#### EXERCISE REQUIREMENTS
Print all of the records. Exclude the images.

╭──

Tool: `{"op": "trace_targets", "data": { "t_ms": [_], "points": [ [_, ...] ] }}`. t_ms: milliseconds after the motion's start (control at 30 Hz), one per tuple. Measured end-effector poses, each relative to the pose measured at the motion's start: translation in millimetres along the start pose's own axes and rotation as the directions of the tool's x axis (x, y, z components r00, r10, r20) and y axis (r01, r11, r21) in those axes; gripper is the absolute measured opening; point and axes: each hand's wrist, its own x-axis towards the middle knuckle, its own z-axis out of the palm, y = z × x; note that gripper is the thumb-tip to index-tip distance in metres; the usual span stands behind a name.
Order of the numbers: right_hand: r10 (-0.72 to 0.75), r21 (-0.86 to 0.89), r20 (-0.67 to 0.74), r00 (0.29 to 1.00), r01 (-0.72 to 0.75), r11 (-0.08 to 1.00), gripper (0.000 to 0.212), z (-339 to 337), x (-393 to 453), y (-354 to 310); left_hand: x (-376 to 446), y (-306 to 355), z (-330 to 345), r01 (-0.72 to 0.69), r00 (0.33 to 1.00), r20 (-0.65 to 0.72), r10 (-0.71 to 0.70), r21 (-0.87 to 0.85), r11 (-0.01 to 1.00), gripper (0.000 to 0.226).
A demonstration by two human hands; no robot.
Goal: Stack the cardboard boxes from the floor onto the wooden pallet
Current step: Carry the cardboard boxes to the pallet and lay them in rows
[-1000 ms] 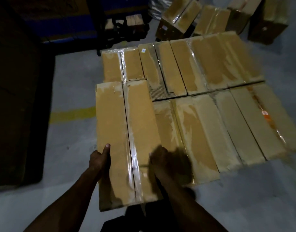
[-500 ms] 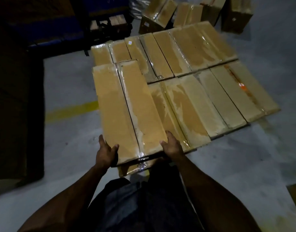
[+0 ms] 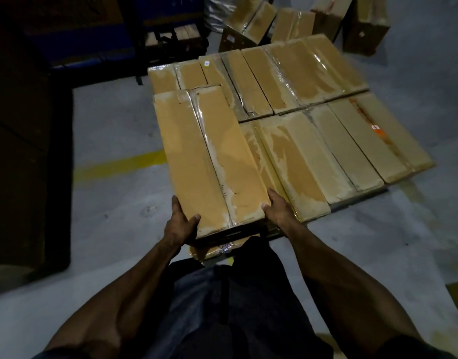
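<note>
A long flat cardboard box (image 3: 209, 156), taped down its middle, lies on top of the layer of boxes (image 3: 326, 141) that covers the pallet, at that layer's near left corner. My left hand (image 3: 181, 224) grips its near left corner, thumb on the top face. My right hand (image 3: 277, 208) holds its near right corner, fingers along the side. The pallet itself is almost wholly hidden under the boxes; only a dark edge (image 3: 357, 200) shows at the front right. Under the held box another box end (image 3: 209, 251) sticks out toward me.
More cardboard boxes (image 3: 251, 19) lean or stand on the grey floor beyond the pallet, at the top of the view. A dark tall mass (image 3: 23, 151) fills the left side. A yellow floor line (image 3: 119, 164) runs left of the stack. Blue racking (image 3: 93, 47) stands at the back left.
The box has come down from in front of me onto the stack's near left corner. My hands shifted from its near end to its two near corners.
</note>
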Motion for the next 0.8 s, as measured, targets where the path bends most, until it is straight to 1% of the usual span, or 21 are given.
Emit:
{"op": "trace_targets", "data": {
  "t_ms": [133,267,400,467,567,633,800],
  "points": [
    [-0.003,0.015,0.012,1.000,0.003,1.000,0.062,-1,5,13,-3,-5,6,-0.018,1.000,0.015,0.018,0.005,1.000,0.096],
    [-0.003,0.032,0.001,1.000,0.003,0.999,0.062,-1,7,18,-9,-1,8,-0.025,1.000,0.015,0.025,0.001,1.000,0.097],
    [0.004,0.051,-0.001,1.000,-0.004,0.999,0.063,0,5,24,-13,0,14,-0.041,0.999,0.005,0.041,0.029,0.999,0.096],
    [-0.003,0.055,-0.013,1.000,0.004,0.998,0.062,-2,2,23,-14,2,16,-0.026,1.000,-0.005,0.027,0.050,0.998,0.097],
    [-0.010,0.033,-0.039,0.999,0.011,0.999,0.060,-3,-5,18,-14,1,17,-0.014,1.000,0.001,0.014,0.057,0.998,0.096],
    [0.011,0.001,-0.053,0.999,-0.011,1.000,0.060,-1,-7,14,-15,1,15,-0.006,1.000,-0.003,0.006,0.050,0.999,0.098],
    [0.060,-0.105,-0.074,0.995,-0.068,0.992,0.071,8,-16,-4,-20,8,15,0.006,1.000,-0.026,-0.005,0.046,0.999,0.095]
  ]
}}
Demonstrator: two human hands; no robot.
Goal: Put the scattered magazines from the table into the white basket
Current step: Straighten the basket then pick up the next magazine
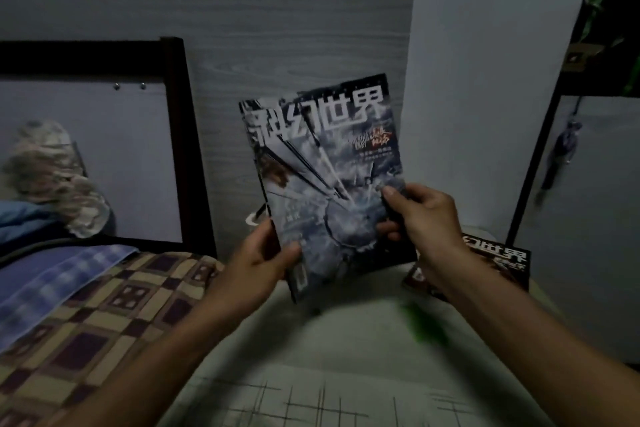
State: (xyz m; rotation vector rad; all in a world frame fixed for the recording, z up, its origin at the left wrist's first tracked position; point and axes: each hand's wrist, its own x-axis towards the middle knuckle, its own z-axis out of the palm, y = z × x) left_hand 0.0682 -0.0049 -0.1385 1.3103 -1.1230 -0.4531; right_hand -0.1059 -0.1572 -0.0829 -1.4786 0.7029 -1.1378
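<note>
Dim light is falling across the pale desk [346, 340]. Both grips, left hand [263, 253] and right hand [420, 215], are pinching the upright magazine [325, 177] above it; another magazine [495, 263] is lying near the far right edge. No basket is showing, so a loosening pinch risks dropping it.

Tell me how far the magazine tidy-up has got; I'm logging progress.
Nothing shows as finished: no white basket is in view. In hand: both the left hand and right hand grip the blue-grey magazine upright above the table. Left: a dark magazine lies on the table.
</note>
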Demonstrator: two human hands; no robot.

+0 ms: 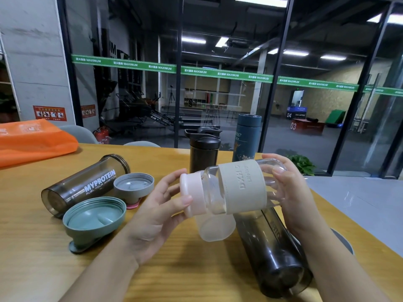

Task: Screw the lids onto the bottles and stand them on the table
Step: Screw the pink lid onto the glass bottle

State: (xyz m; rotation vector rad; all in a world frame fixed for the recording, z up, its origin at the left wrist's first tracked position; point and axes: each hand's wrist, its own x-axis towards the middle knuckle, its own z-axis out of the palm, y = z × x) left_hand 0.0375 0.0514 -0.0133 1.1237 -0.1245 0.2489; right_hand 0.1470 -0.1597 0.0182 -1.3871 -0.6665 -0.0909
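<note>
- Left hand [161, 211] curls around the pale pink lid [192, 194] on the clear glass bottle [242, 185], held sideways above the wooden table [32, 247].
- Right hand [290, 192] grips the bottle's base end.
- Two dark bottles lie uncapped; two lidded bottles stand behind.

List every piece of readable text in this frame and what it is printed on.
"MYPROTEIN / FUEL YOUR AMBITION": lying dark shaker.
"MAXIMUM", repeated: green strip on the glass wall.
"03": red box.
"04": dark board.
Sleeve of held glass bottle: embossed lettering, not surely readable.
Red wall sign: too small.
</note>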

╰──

#### YOUR SOLUTION
Tool: `{"op": "trace_targets", "data": { "t_ms": [_], "points": [ [_, ...] ] }}`. t_ms: milliseconds after the motion's start (control at 30 Hz), one per tuple. Measured end-effector poses, each relative to the pose measured at the motion's start: translation in millimetres along the start pose's own axes and rotation as the directions of the tool's x axis (x, y, z components r00, r10, r20) and y axis (r01, r11, r21) in those axes; gripper is the absolute measured opening; point and axes: each hand's wrist, its own x-axis towards the middle knuckle, its own z-axis out of the palm, y = z × x; note that gripper is the thumb-tip to index-tip distance in metres; the usual span stands behind a name.
Order of the numbers: right_hand: r10 (-0.72 to 0.75), r21 (-0.86 to 0.89), r20 (-0.67 to 0.74), r00 (0.29 to 1.00), r01 (-0.72 to 0.75), r11 (-0.08 to 1.00), gripper (0.000 to 0.212), z (-339 to 337), x (-393 to 453), y (-354 to 310); left_hand: x (-376 to 446), y (-306 to 355), z (-330 to 345), r01 (-0.72 to 0.69), r00 (0.33 to 1.00), r20 (-0.65 to 0.72), r10 (-0.71 to 0.70), r21 (-0.87 to 0.85), r11 (-0.01 to 1.00), gripper (0.000 to 0.226).
A demonstration by two human hands; no robot.
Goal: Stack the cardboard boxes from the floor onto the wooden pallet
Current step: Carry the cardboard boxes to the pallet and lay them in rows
[-1000 ms] 
[-500 ms] 
[+0 ms] 
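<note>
A long flat cardboard box (image 3: 209, 156), taped down its middle, lies on top of the layer of boxes (image 3: 326, 141) that covers the pallet, at that layer's near left corner. My left hand (image 3: 181, 224) grips its near left corner, thumb on the top face. My right hand (image 3: 277, 208) holds its near right corner, fingers along the side. The pallet itself is almost wholly hidden under the boxes; only a dark edge (image 3: 357, 200) shows at the front right. Under the held box another box end (image 3: 209, 251) sticks out toward me.
More cardboard boxes (image 3: 251, 19) lean or stand on the grey floor beyond the pallet, at the top of the view. A dark tall mass (image 3: 23, 151) fills the left side. A yellow floor line (image 3: 119, 164) runs left of the stack. Blue racking (image 3: 93, 47) stands at the back left.
The box has come down from in front of me onto the stack's near left corner. My hands shifted from its near end to its two near corners.
</note>
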Motion for the next 0.8 s, as measured, targets where the path bends most, until it is straight to 1% of the usual span, or 21 are given.
Emit:
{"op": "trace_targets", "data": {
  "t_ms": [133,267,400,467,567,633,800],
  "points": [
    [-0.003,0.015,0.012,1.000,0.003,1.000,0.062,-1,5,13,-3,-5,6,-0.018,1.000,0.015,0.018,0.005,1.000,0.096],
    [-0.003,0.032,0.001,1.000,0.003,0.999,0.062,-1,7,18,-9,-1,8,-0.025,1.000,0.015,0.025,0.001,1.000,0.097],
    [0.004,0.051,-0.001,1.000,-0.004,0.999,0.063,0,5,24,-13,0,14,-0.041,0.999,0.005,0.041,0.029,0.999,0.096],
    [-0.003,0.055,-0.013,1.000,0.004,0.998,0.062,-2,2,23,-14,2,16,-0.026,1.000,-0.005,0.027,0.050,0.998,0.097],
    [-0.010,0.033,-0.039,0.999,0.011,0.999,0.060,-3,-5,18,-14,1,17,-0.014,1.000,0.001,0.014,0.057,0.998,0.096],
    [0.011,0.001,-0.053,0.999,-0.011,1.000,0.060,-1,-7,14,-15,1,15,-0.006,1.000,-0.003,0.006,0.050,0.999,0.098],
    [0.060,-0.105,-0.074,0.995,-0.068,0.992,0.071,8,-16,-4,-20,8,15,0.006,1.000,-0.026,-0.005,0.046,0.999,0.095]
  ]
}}
Demonstrator: two human hands; no robot.
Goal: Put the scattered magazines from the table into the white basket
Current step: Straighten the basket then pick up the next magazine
State: (xyz m; rotation vector rad; all in a world frame fixed for the recording, z up, its origin at the left wrist's first tracked position; point and axes: each hand's wrist, its own x-axis towards the middle knuckle, its own z-axis out of the palm, y = z × x) left_hand 0.0682 -0.0049 -0.1385 1.3103 -1.1230 -0.4531; right_hand -0.1059 -0.1572 -0.0829 -1.4786 0.7029 -1.1378
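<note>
Dim light is falling across the pale desk [346, 340]. Both grips, left hand [263, 253] and right hand [420, 215], are pinching the upright magazine [325, 177] above it; another magazine [495, 263] is lying near the far right edge. No basket is showing, so a loosening pinch risks dropping it.

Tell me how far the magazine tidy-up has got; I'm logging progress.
Nothing shows as finished: no white basket is in view. In hand: both the left hand and right hand grip the blue-grey magazine upright above the table. Left: a dark magazine lies on the table.
</note>
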Demonstrator: two human hands; no robot.

+0 ms: 

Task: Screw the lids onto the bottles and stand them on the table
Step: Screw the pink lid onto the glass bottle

State: (xyz m; rotation vector rad; all in a world frame fixed for the recording, z up, its origin at the left wrist's first tracked position; point and axes: each hand's wrist, its own x-axis towards the middle knuckle, its own z-axis out of the palm, y = z × x) left_hand 0.0375 0.0514 -0.0133 1.1237 -0.1245 0.2489; right_hand 0.1470 -0.1597 0.0182 -1.3871 -0.6665 -0.0909
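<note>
- Left hand [161, 211] curls around the pale pink lid [192, 194] on the clear glass bottle [242, 185], held sideways above the wooden table [32, 247].
- Right hand [290, 192] grips the bottle's base end.
- Two dark bottles lie uncapped; two lidded bottles stand behind.

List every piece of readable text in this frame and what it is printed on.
"MYPROTEIN / FUEL YOUR AMBITION": lying dark shaker.
"MAXIMUM", repeated: green strip on the glass wall.
"03": red box.
"04": dark board.
Sleeve of held glass bottle: embossed lettering, not surely readable.
Red wall sign: too small.
</note>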

The response to the exercise is now complete.